◆ REQUIRED ACTION
What lines in the records below mention "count"? List them all.

------ RECORDS FOR THIS EXERCISE ------

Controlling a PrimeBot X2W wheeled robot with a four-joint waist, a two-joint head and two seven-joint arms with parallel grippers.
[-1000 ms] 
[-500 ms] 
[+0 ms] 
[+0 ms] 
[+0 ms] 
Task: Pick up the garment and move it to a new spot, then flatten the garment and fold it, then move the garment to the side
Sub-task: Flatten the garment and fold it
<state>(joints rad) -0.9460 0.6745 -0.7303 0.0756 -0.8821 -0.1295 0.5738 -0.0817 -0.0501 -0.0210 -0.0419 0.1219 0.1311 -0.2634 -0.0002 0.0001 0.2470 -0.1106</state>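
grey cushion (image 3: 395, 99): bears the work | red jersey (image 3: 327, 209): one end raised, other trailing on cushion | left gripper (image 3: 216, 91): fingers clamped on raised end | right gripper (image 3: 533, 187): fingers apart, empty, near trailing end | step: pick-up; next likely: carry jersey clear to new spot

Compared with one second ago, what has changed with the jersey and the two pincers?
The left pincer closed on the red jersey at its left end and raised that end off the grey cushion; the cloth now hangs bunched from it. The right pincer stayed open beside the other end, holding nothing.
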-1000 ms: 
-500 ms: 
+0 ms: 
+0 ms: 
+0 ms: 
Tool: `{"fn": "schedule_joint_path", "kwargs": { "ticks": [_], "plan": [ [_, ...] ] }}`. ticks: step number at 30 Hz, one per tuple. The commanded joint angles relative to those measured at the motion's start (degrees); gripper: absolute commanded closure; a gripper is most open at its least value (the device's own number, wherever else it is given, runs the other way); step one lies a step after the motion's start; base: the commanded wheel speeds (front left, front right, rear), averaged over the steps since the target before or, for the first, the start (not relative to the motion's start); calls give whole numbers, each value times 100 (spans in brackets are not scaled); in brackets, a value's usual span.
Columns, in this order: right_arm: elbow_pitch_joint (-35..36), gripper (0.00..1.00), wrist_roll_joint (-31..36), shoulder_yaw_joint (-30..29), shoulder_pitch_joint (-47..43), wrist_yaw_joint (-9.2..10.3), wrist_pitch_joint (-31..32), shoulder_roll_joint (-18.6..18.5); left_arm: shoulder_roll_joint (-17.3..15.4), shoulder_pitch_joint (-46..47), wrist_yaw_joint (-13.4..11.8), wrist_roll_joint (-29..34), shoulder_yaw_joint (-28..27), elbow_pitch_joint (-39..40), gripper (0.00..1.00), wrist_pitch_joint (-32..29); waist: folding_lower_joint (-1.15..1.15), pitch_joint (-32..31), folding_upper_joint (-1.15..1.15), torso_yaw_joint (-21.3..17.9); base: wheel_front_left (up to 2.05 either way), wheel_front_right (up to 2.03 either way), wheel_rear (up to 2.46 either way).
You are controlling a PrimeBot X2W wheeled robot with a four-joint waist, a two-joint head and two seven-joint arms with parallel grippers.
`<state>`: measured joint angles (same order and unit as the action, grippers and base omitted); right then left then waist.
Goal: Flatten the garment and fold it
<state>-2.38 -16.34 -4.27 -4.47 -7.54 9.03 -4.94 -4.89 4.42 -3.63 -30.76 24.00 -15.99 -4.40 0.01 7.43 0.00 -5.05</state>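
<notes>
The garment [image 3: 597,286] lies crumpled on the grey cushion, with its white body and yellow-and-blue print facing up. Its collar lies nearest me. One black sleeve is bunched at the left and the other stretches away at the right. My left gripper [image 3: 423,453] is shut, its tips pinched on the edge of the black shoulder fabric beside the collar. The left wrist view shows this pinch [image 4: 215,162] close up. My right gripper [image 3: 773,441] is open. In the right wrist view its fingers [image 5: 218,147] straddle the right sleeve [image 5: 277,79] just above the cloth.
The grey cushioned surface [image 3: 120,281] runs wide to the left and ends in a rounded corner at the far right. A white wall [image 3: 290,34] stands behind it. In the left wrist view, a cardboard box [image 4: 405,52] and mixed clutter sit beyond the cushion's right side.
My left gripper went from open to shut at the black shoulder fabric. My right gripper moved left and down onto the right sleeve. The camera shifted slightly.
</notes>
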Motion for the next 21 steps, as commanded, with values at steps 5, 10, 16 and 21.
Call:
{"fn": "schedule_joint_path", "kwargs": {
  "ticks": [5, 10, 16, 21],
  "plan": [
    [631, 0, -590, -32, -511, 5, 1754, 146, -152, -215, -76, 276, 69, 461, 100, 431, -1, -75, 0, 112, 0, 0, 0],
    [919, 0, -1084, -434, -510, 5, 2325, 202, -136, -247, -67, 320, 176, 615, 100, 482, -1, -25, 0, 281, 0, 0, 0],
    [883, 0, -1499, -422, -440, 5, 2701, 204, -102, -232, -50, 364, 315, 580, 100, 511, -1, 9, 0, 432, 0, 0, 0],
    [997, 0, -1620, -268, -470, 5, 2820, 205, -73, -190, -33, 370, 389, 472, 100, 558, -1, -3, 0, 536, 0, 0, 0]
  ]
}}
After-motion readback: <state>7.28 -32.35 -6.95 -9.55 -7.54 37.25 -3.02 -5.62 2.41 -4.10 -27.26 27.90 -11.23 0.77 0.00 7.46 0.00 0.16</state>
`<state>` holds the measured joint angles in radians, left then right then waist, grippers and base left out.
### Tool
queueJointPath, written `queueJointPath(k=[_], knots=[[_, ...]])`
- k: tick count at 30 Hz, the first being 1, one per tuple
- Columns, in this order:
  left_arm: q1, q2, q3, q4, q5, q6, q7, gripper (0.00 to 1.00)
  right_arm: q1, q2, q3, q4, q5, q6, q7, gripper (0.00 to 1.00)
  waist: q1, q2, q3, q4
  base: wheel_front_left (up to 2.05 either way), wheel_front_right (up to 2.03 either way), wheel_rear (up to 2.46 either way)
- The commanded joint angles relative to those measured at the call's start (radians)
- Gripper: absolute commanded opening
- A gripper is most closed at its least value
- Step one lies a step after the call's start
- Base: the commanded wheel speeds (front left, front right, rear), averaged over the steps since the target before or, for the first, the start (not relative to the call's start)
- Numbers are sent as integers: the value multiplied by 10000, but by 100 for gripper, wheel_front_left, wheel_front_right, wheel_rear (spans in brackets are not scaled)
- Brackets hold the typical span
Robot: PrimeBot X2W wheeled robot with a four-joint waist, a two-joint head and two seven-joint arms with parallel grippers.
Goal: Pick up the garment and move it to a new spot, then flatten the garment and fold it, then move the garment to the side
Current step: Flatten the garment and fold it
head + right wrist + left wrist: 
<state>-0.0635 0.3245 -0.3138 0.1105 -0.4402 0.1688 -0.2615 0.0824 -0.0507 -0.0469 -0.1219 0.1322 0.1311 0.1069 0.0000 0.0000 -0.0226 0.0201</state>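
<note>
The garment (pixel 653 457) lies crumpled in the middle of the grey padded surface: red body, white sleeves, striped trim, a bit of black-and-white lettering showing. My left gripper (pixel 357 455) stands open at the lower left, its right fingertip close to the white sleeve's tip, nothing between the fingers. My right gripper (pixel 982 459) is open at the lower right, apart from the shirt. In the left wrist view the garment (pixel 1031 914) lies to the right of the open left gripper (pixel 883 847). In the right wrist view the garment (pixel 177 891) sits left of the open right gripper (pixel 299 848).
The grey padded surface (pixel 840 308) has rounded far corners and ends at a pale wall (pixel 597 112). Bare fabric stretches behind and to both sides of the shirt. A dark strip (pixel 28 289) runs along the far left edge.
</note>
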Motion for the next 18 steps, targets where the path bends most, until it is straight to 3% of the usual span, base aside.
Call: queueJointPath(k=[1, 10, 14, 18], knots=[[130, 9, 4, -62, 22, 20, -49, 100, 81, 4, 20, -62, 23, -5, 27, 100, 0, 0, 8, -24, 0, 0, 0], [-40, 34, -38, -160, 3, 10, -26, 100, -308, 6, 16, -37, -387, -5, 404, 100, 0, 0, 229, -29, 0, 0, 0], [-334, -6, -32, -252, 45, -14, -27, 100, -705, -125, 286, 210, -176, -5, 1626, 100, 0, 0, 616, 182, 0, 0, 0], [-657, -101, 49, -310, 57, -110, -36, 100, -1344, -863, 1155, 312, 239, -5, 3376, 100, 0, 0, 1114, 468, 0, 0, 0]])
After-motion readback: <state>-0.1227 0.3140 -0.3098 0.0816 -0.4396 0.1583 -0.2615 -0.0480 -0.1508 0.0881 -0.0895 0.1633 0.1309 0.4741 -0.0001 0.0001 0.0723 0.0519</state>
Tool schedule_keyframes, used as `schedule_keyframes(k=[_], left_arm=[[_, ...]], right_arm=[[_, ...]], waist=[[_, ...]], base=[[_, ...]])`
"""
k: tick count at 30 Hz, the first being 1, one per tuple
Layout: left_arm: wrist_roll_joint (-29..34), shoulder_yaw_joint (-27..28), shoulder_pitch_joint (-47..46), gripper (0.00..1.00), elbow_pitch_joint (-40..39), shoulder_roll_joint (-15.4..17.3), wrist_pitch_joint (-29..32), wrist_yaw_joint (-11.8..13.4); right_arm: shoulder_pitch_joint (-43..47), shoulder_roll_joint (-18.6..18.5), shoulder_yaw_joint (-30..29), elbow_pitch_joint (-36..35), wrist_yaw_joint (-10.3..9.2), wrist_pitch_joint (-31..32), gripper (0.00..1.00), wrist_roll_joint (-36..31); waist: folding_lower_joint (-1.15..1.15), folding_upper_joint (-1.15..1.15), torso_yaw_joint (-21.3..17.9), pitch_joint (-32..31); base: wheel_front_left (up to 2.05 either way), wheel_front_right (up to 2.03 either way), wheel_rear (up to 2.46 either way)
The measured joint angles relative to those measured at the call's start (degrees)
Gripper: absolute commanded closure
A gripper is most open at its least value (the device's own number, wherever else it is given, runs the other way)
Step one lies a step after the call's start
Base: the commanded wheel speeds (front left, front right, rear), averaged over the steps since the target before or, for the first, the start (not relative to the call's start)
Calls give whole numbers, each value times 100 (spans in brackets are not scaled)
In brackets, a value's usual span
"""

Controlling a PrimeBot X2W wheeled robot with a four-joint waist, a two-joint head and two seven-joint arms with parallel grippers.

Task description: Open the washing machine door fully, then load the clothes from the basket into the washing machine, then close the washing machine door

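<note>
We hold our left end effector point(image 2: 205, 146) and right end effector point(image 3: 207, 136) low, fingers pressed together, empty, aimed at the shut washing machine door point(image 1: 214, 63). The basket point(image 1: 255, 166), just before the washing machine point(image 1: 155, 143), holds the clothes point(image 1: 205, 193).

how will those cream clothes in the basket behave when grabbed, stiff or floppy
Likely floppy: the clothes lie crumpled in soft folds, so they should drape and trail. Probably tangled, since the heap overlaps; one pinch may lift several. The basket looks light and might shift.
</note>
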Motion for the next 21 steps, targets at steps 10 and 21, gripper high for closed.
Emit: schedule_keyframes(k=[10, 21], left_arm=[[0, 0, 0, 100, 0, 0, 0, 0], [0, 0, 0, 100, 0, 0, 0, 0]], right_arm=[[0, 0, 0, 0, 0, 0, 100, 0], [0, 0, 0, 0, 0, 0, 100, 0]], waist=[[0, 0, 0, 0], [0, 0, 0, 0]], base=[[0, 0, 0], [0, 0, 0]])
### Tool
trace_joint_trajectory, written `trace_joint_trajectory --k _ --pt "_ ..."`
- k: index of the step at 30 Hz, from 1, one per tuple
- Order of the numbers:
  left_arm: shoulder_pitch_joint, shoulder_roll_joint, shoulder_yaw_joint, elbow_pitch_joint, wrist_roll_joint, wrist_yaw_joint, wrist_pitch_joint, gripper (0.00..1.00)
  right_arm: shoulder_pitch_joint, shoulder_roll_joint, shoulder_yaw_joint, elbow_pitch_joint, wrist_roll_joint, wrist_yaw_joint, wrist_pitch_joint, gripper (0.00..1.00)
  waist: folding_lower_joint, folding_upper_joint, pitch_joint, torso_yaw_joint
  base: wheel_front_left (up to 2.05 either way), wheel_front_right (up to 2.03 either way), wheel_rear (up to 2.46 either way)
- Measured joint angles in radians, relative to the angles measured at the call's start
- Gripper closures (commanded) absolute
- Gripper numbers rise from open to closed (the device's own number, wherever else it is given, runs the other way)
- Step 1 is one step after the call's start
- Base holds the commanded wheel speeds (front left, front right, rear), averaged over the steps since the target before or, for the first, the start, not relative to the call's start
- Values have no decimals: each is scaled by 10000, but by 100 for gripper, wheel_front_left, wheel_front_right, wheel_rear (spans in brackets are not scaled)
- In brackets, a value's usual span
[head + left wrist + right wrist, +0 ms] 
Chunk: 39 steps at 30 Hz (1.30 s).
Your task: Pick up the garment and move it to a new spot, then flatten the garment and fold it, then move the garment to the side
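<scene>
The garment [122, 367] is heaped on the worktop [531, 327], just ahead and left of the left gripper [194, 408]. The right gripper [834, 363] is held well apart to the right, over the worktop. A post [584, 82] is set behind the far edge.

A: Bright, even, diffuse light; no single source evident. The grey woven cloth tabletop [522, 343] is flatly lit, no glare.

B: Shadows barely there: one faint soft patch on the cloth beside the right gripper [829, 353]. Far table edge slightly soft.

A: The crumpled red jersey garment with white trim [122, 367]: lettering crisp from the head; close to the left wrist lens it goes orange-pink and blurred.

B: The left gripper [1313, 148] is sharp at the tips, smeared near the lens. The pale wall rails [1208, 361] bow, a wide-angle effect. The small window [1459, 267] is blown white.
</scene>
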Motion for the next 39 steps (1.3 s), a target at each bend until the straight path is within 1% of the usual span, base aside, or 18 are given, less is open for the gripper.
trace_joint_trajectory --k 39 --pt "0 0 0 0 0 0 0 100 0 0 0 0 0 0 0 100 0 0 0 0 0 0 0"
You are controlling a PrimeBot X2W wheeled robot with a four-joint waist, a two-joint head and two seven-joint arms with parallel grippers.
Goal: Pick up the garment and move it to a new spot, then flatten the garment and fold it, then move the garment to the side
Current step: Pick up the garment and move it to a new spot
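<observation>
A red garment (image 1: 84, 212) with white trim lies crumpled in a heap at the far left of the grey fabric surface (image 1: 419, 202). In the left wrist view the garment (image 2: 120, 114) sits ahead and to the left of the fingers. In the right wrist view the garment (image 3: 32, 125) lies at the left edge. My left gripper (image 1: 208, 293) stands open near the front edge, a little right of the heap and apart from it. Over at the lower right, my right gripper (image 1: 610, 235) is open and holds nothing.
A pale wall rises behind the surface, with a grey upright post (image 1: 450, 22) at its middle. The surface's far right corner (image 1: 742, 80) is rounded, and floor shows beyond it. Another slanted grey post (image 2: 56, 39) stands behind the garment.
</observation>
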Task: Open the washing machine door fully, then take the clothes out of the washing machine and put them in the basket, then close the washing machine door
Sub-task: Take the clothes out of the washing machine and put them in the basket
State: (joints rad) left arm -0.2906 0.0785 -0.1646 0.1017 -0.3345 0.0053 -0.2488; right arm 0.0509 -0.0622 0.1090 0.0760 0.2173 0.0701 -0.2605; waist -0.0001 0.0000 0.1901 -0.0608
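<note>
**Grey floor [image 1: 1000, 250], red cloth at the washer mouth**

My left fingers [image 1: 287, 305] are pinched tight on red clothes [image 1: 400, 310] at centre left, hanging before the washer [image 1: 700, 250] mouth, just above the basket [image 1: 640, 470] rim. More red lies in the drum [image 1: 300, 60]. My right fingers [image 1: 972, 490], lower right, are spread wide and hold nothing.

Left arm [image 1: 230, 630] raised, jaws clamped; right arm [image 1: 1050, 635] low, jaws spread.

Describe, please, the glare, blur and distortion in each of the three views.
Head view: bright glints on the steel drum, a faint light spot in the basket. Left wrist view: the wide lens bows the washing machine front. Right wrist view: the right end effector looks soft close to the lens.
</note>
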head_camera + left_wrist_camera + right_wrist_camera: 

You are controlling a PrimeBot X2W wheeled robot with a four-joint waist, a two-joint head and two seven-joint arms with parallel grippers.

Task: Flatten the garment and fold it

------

◆ WRITTEN ANSWER
- k: tick count at 30 Hz, the first being 1, one per tuple
k: tick count at 30 Hz, the first being 1, one per tuple

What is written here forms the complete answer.